Psychologist logo
Toddler on couch texting on phone
Education, Language and communication

Txtng associated wiv superior reading skills

“It is the relentless onward march of the texters, the SMS vandals who are doing to our language what Genghis Khan did to his neighbours eight hundred years ago. They are destroying it: pillaging our punctuation; savaging our sentences; raping our vocabulary. And they must be stopped.” John Humphreys, writing in the Daily Mail.

02 March 2009

By Christian Jarrett

The growing use of mobile phones to send text messages, often with abbreviations and symbols (i.e. “textisms”), has been blamed by many for the alleged decline in correct English usage. But now Beverly Plester and colleagues have shown that young children who use more textisms also tend to be better readers.

Eighty-eight children aged between ten and twelve years were asked to compose text messages describing ten scenarios – for example, explaining to a friend that they’d missed the bus and would be late. Those children who used more textisms in their messages – including abbreviations like “bro”, unconventional spellings like “skool” and so-called accent stylizations like “wiv” – also tended to score more highly on a reading task.

The study also showed that girls tended to use more textisms than boys, and that the earlier a child first started using a mobile phone, the more superior their reading ability tended to be.

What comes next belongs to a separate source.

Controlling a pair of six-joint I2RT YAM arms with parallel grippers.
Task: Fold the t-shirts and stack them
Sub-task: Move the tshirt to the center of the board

The researchers think greater use of textisms may be a sign of increased phonological awareness – that is, awareness of the sounds that words are made of – a skill that’s been linked with literacy for some time. However, this can’t be the whole story – greater use of textisms was associated with better reading ability even when the influence of other factors, such as age, working memory and phonological skill were taken into account. One possibility is that texting could be associated with superior reading because it exposes children to printed text, which in itself is known to be beneficial to reading.

The researchers themselves acknowledge that these findings must be interpreted with caution. This is a correlational, rather than longitudinal, study so it doesn’t prove that using textisms leads to superior reading. Also factors like socio-economic status weren’t taken into account. Children who use more textisms may do so because their parents are better off and they’ve had more chance to send instant messages on computer. Another issue is that the researchers didn’t study texts that the children had composed spontaneously in everyday life.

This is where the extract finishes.